Author + information
- John K. Forrest, MD∗ ( and )
- Paul L. Hermany, MD
- ↵∗Address for correspondence:
Dr. John K. Forrest, Department of Medicine (Cardiology), Yale University School of Medicine, New Haven, Connecticut 06510.
The elevation of cardiac biomarkers in association with elective transcatheter cardiac procedures has been a topic of significant investigation both in clinical practice and as endpoints in clinical trials. With the development of transcatheter aortic valve replacement (TAVR) and its expanded use in patients undergoing aortic valve replacement, the relationship between periprocedural myocardial injury and TAVR is one in which we continue to gain further insight.

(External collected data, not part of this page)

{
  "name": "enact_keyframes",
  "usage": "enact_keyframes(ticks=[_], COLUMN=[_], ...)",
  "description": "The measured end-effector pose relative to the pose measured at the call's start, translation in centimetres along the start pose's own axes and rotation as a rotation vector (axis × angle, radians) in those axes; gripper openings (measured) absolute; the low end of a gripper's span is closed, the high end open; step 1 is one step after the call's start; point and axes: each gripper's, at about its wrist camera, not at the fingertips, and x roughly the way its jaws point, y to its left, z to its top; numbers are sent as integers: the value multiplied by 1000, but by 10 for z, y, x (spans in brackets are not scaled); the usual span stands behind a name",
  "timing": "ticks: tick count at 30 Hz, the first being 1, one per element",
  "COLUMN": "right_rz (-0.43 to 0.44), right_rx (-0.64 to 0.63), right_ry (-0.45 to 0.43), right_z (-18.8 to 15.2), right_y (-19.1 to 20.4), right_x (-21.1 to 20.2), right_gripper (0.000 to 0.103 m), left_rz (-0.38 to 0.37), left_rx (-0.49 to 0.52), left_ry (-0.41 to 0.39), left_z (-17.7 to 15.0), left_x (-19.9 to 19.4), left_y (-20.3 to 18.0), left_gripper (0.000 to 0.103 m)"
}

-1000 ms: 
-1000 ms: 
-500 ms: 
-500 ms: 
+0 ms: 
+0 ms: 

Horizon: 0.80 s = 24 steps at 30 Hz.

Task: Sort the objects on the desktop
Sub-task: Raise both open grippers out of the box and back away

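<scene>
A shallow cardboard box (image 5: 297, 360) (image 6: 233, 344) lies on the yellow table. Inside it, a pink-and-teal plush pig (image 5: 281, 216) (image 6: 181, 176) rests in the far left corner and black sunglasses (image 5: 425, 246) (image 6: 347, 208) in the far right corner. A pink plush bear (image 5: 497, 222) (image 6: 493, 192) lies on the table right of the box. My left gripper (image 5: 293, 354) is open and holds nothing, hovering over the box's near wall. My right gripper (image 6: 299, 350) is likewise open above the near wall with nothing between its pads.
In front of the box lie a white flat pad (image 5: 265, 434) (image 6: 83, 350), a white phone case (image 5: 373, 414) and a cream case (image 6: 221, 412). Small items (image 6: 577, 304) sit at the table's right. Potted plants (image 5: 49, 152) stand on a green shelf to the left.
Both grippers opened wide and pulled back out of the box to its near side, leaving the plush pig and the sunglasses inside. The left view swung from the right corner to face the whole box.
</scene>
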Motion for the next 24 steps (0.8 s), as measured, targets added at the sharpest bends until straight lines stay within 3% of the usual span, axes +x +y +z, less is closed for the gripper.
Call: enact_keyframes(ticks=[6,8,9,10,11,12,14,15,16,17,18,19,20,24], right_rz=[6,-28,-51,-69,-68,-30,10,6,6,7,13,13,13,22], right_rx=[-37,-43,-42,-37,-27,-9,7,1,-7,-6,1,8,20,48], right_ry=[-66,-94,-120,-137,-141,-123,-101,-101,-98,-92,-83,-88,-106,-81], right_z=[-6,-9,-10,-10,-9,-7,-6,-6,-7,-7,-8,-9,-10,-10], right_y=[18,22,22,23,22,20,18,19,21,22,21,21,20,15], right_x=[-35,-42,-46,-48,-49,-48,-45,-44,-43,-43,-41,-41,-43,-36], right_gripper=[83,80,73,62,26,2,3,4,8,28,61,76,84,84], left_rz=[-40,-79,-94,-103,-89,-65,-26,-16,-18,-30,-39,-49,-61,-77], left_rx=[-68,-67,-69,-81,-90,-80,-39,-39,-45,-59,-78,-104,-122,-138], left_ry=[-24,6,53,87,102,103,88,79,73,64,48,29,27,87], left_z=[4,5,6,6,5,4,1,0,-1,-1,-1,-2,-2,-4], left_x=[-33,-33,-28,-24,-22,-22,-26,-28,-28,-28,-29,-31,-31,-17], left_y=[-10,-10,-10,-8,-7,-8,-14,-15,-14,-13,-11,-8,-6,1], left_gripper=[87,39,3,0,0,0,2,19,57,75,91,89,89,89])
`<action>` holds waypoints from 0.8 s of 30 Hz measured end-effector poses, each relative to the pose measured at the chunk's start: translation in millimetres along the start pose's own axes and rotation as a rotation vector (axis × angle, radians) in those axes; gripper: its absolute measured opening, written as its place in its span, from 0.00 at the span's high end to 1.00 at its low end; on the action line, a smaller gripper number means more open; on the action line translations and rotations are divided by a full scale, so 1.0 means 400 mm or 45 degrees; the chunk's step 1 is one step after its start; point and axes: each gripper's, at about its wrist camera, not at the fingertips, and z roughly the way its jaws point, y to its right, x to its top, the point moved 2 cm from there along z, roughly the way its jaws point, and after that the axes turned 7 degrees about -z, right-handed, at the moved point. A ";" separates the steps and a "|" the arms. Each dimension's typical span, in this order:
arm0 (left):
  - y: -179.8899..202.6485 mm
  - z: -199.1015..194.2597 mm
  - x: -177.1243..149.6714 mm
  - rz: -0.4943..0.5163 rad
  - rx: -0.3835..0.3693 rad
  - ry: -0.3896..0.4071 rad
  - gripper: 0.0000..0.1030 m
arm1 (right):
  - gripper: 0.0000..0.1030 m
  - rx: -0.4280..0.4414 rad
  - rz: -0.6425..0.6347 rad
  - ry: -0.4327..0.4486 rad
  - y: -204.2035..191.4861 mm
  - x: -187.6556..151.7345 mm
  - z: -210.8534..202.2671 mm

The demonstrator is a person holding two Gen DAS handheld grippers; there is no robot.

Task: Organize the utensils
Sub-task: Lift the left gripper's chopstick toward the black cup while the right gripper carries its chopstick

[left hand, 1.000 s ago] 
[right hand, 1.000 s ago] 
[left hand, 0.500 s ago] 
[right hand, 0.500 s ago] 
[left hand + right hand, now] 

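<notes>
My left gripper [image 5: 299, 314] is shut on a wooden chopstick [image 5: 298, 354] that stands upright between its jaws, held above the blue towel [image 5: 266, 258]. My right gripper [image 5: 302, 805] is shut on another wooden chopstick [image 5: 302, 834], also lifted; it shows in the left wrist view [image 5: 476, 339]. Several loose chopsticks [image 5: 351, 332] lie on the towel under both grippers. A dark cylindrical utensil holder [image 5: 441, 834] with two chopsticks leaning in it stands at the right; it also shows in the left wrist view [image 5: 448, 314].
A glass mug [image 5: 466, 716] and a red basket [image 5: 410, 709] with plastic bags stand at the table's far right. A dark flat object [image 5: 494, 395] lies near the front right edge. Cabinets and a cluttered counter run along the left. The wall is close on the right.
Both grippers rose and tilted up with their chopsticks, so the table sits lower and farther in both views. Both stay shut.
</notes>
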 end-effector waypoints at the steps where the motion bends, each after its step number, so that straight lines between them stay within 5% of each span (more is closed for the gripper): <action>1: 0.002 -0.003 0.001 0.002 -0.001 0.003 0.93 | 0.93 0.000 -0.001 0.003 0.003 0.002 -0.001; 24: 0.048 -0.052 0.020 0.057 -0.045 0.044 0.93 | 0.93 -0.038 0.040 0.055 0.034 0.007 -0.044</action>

In this issue of JACC: Cardiovascular Interventions, Stundl et al. (1) present a single-center observational study of 756 consecutive patients undergoing TAVR from 2010 to 2016. The study aimed to better determine whether myocardial injury (by the VARC-2 [Valve Academic Research Consortium-2] definition of biomarker elevation) had clinical significance in routine TAVR. Patients were treated using a variety of TAVR systems, and although a small percentage of cases were performed via the subclavian or direct aortic approach, the vast majority (97%) underwent transfemoral TAVR (TF-TAVR) with conscious sedation. Patients who underwent transapical access were excluded from analysis as were patients who required conversion to open-heart surgery due to procedural complications.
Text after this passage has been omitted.